In August of the same year (1911), McCLURE'S magazine published an article titled "Masters of America: The Seven Men," which warned that "all fundamental resources, all industries capable of forming a unit, are being drawn together toward monopoly control…. And if corporate centralization of power continues unchecked, what is the next great popular agitation to be in this country? For state socialism?"
Education was an important component of the Rockefeller plan, and he hired a reassuring Baptist minister, Frederick Gates, to set up his General Education Board in 1902 to oversee this effort. From this position, Gates wrote Occasional Letter No. 1 (published 1912), stating that "in our dream, we have limitless resources, and the people (rural folk) yield themselves with perfect docility to our molding hand… unhampered by tradition." Rockefeller education initiatives applied to city schools, too, as Mayor John Hylan of New York City said in THE NEW YORK TIMES (March 27, 1922): "One of my first acts as mayor was to pitch out… from the educational system of our city the Rockefeller agents" and others who planned "to fit the children for the mill and factory."
The Rockefeller Foundation throughout the 20th century would try to influence many aspects of American education, for example supporting the School-Health Coordinating Service begun in 1939. But the Rockefeller plan's educational component ultimately has been to facilitate globalism. In Edith Roosevelt's 1962 article "The Universal Theocratic State," she revealed: "Curriculum are being drafted to indoctrinate our children in what John D. Rockefeller, Jr. called 'the church of all people.'… plans are being made to set up regional world Universities whose objectives would include… 'to build a world outlook'…." At the end of the next decade, the Rockefeller Foundation supported a 3-volume set, including James Becker's SCHOOLING FOR A GLOBAL AGE, attempting to convince parents and the general public of the necessity of a global perspective, "otherwise children and youth enrolled in globally oriented programs may find themselves in conflict with values assumed in the home."
In the mid-1980s, Seattle schools "Rockefeller Project" promoted "global education," and in 1987 the Rockefeller Foundation helped finance Global Perspectives in Education's "The United States Prepares for its Future: Global Perspectives in Education, Report of the Study Commission on Global Education."
In November 1992, when Bill Clinton was elected president, David Rockefeller, Jr., who was on the board of the National Center on Education and the Economy, "celebrated" Clinton's victory which would give NCEE the chance to implement a "cradle-to-grave" plan "to integrate education and human resource development" that could require radical changes in attitudes, values and beliefs.

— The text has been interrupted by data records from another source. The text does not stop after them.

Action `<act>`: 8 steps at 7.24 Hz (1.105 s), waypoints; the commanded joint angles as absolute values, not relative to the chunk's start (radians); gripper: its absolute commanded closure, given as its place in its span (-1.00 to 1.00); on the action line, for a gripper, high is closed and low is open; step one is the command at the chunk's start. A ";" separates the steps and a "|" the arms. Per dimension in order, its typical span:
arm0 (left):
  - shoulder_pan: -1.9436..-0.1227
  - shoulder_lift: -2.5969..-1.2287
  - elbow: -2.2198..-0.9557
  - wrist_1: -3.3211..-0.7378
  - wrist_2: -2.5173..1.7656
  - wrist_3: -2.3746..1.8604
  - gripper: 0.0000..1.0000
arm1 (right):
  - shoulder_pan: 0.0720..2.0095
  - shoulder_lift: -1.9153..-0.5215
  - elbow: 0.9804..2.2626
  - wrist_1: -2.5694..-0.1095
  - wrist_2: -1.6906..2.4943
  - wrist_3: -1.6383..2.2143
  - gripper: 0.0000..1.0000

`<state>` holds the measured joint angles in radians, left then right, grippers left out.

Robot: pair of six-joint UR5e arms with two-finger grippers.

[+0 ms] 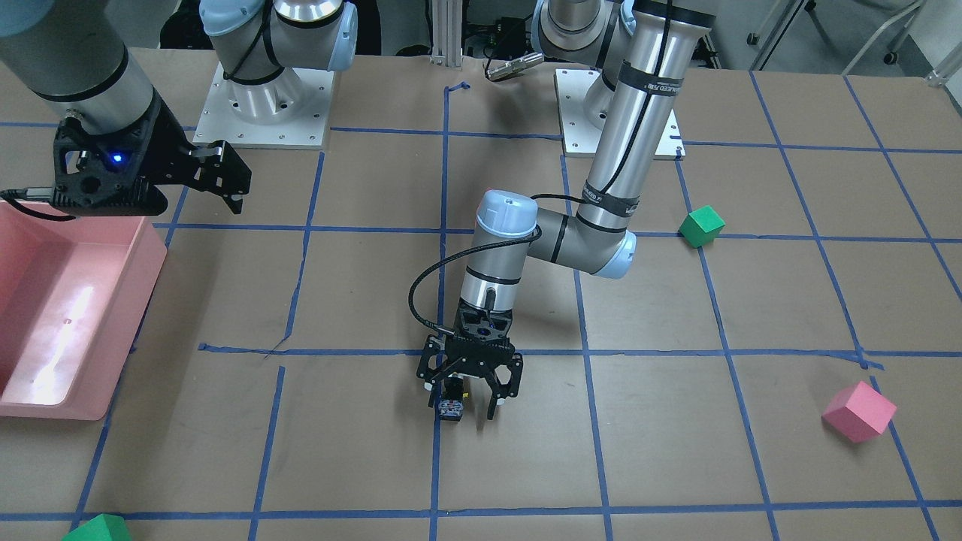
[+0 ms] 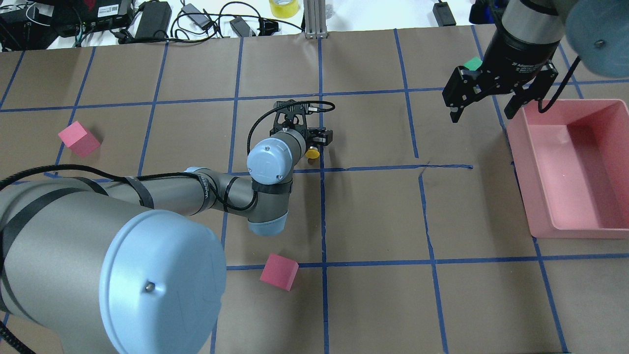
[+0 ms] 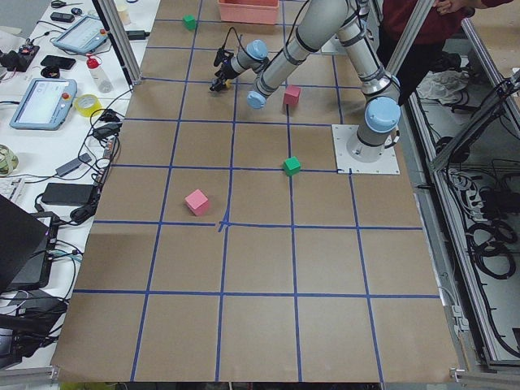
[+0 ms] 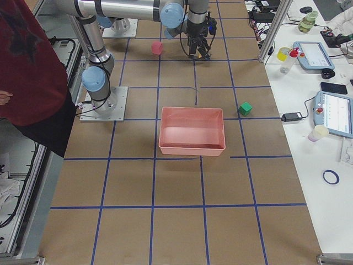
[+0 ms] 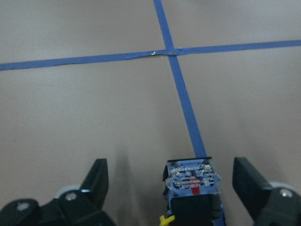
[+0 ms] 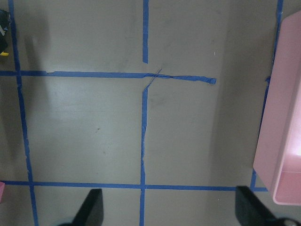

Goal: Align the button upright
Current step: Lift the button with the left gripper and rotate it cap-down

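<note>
— Yellow cap (image 2: 311,153) at the palm end, whitish contact block (image 5: 194,178) out by the fingertips. So the button (image 5: 193,190) is lying on its side, not standing?

— That is how it reads. It rests on the counter (image 5: 84,99) inside the left gripper (image 5: 169,169), whose fingers are spread wide and touch nothing. It sits nearer one finger than the other, right on the blue tape line (image 5: 186,103).

— What worries you from here?

— Mostly that off-centre position. If the fingers close as they stand, the nearer one meets the black body first. I'd expect it to push or roll the button across the counter before the other finger arrives, and a round body slips easily.

— And if the grasp holds?

— The button could pivot between the pads while the wrist turns, ending up tilted instead of square on its base. The cap is wider than the body, so I judge it top-heavy. Released with any lean, it may topple.

— How does the base look?

— Squarish, with metal terminals and a red mark on its end face. It seems flat enough to stand on.

— And the other arm?

— The right gripper (image 2: 482,115) hangs spread and empty, well apart, just beside the pink bin (image 2: 540,196).
</note>
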<state>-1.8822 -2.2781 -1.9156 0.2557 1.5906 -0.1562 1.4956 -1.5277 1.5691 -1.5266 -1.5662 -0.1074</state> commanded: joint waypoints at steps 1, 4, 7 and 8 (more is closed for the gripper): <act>-1.882 -2.278 -1.927 0.252 1.589 -0.155 -0.87 | 1.494 -1.528 1.569 -1.526 -1.568 -0.110 -1.00; -1.882 -2.267 -1.940 0.245 1.569 -0.172 -0.73 | 1.496 -1.531 1.577 -1.526 -1.566 -0.107 -1.00; -1.882 -2.263 -1.979 0.247 1.565 -0.184 -0.72 | 1.496 -1.531 1.583 -1.508 -1.565 -0.107 -1.00; -1.882 -2.261 -1.992 0.248 1.563 -0.186 -0.64 | 1.496 -1.531 1.585 -1.508 -1.563 -0.107 -1.00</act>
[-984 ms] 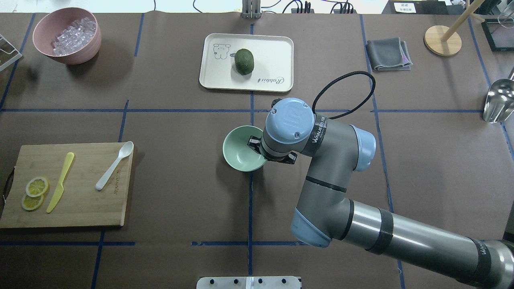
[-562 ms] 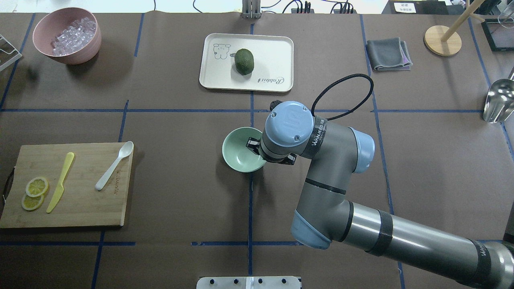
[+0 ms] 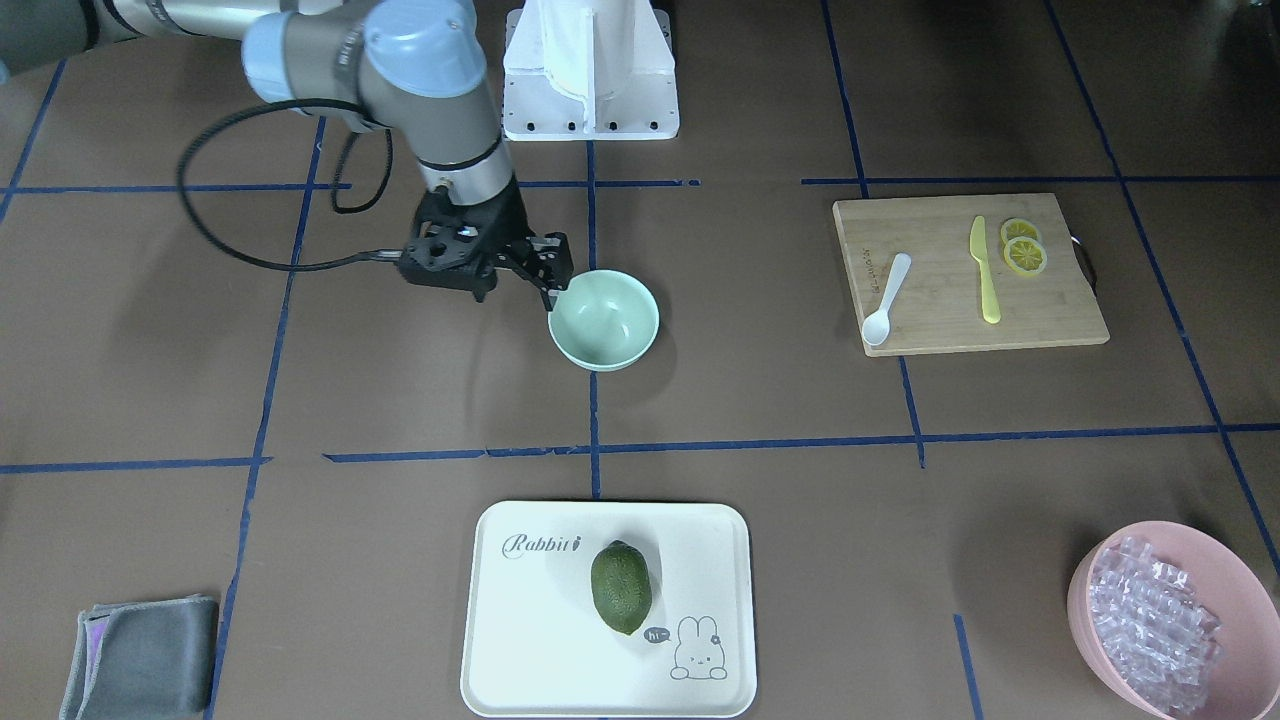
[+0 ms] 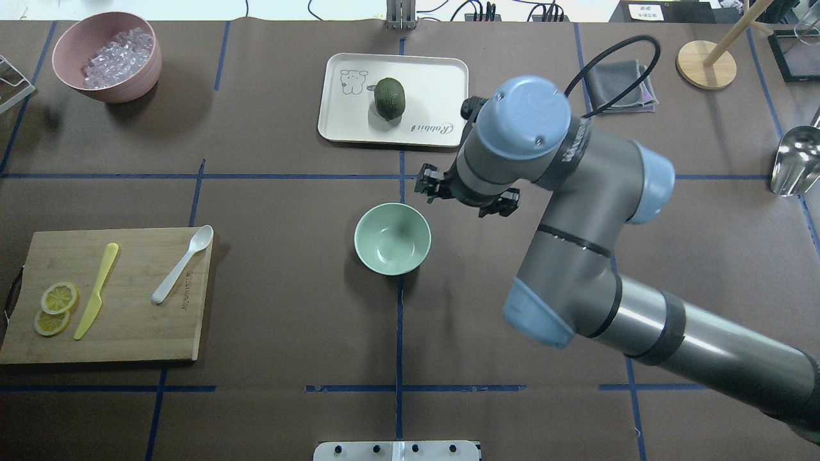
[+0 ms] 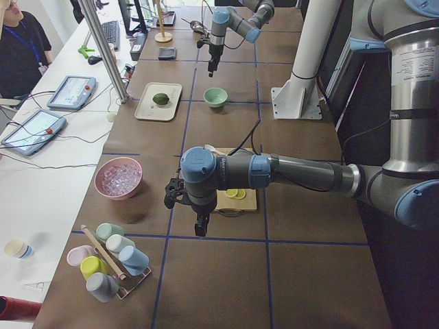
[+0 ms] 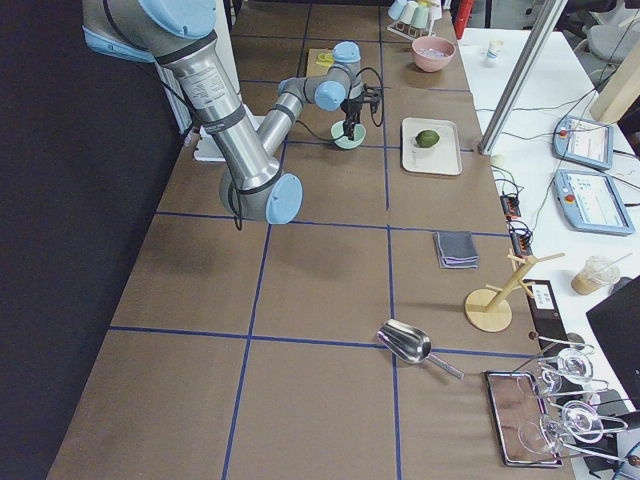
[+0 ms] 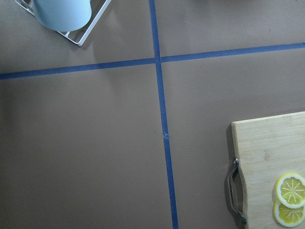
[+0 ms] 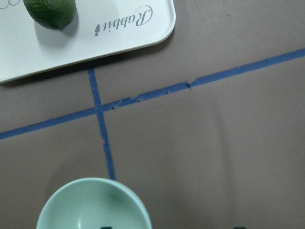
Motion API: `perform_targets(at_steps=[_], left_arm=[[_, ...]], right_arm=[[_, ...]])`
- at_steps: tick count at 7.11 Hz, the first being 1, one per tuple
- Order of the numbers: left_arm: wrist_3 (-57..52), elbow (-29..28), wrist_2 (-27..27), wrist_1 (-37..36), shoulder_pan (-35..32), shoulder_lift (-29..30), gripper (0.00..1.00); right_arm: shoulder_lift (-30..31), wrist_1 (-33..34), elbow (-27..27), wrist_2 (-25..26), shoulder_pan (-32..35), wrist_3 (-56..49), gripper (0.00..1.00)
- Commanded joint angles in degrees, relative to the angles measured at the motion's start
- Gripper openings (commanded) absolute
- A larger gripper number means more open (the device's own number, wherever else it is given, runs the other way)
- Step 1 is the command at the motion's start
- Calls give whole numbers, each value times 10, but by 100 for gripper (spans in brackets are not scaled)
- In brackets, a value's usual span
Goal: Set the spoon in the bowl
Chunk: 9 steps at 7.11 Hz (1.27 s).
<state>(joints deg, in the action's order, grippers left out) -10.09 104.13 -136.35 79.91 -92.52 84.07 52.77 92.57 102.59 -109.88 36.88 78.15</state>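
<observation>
The white spoon (image 4: pixel 182 264) lies on a wooden cutting board (image 4: pixel 134 326) at the table's left, also in the front view (image 3: pixel 886 300). The mint-green bowl (image 4: pixel 392 239) stands empty at the table's middle, also in the front view (image 3: pixel 604 320) and at the bottom of the right wrist view (image 8: pixel 93 207). My right gripper (image 3: pixel 515 285) is open and empty, raised just beside the bowl's far right rim. My left gripper (image 5: pixel 199 225) shows only in the exterior left view, hanging over the table past the board's left end. I cannot tell whether it is open or shut.
A yellow knife (image 4: pixel 96 291) and lemon slices (image 4: pixel 54 307) share the board. A pink bowl of ice cubes (image 4: pixel 106 54) stands far left. A tray (image 4: pixel 435 83) holds a green fruit (image 4: pixel 390 98). A grey cloth (image 4: pixel 618 86), a metal scoop (image 4: pixel 794 160) and a cup rack (image 5: pixel 110 257) are around.
My right gripper was down at the bowl's right rim. It has let go, risen and moved away to the far right. The bowl stays put.
</observation>
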Motion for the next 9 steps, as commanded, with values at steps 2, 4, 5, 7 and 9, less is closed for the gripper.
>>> perform_targets(at_steps=[2,4,5,7,9], left_arm=[[2,1,1,26,3,32,100],[4,1,-1,95,4,32,100],[2,-2,-3,96,4,29,100],[36,-9,-4,96,13,41,100],[44,2,-8,106,33,50,100]], right_arm=[[136,55,59,-152,196,-356,100],[243,55,56,-198,328,-604,100],[290,56,55,-196,364,-707,100],[376,52,29,-194,445,-880,100],[443,50,15,-194,498,-927,100]])
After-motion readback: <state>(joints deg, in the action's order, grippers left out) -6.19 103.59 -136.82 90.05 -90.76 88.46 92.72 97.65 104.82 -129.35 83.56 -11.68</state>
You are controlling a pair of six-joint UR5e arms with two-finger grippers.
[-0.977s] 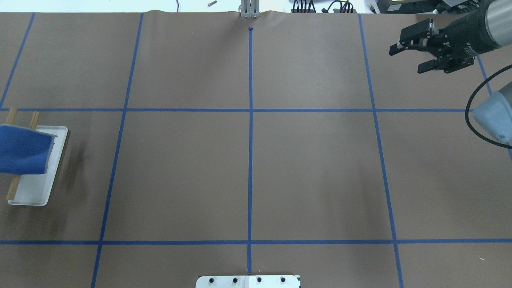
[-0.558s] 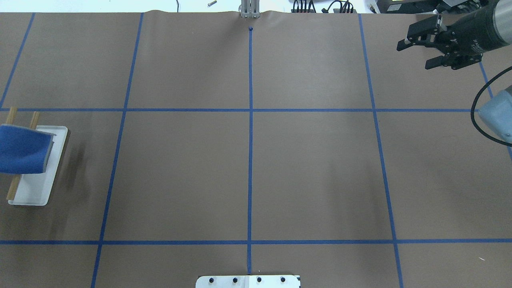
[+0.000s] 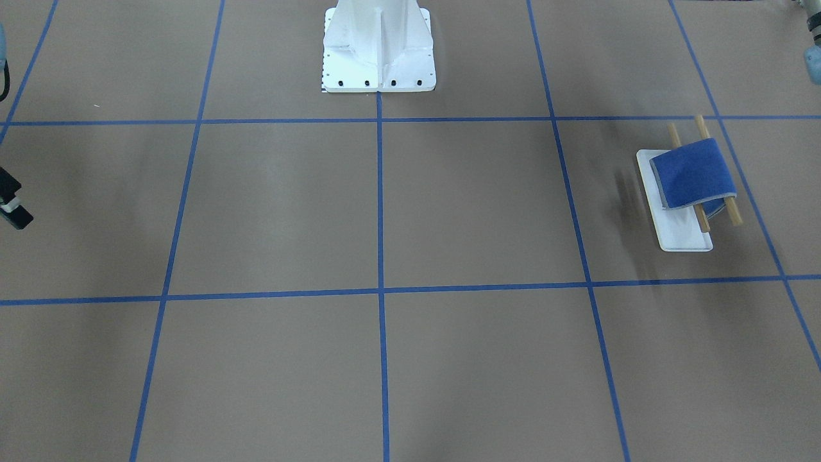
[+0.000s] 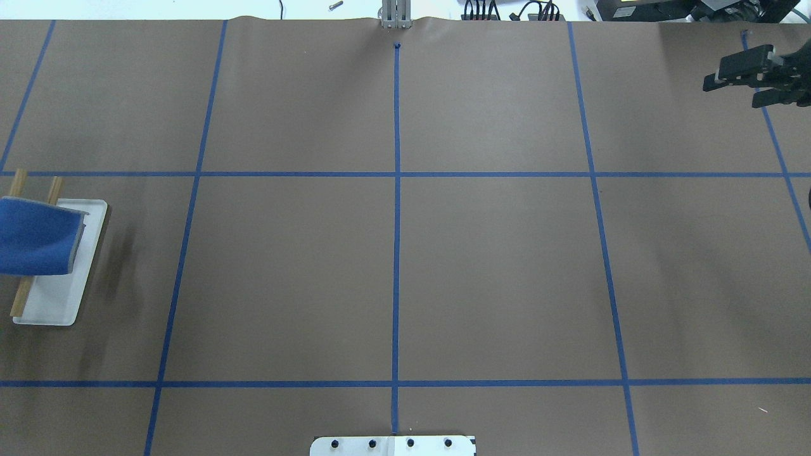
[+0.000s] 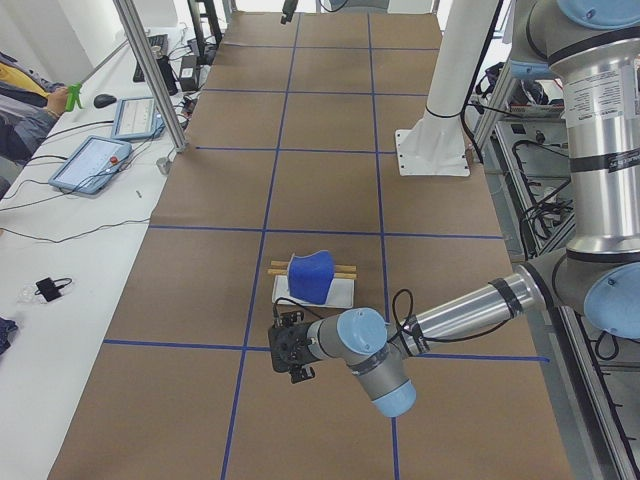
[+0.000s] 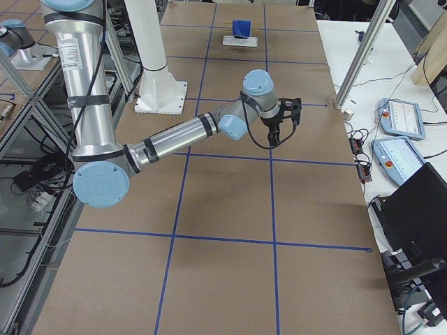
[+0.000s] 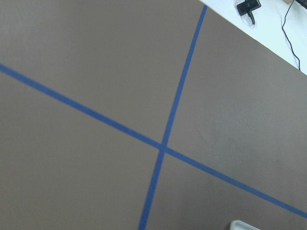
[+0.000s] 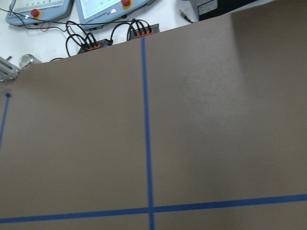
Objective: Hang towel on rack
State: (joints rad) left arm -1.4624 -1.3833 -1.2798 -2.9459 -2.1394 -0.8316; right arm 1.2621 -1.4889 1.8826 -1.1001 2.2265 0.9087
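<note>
A small royal-blue terry towel (image 4: 35, 237) with a thin grey stitched edge lies draped over the rack (image 4: 57, 297). The rack is a small stand with a flat white tray base and two parallel light wooden rods (image 3: 672, 133). The cloth arches over both rods near their middle and hangs down on each side above the tray, so the rods carry its weight from below. The bare rod ends stick out past the cloth on both sides. Nothing holds or touches the towel, and it looks settled; the hanging appears to be done.

The right gripper (image 4: 732, 92), a black two-finger claw, hovers well apart from the rack on the opposite side of the brown paper table cover. Its fingers stand spread, with nothing between them. It seems parked there to stay clear of the work.

The left gripper (image 5: 290, 355) hangs near the rack, off the tray's long side and not touching it. It appears only in the side camera, so I cannot tell whether its claw is spread or closed. It is apart from the towel, and its stand-off probably keeps the cloth undisturbed.
</note>
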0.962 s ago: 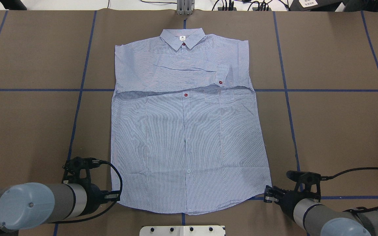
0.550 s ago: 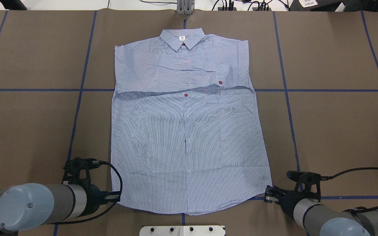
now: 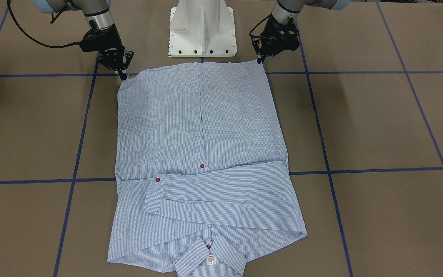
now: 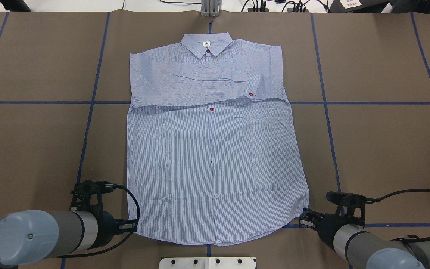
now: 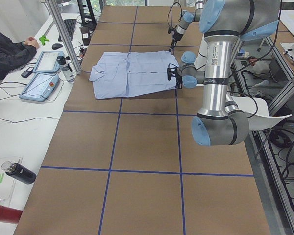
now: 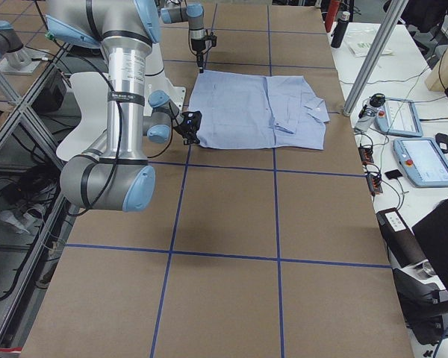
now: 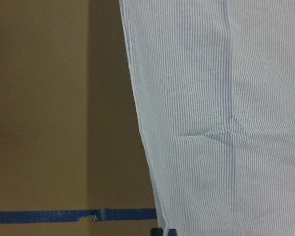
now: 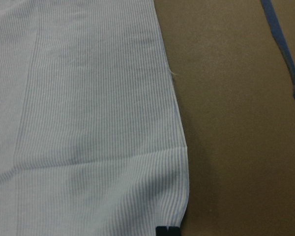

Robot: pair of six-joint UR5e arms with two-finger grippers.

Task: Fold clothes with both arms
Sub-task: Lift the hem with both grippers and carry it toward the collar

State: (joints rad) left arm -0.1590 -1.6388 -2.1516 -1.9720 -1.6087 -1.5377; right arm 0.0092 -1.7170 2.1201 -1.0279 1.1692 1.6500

Changing attitudes, values and beliefs were also aspects of "social control" which, like education, was an important component of the Rockefeller plan. In order to control people, the Rockefellers knew they had to have the ability to monitor what people do. In that regard, investigative reporter Thomas Lawson in EVERYBODY'S magazine (August 1904) learned "about the greatest information bureau in the world. A 'Standard Oil' agent is in every hamlet of the country." Of course, it was also an important aspect of control to be able to manage what information the American people received. In that regard, in 1905 U.S. Rep. Joseph Sibley (Rockefeller Standard Oil payoff man in Washington) wrote a letter to John D. Archbold (Standard Oil's money provider) saying, "An efficient literary bureau is needed, not for a day or a crisis but a permanent healthy control of the Associated Press and kindred avenues. It will cost money but it will be the cheapest in the end."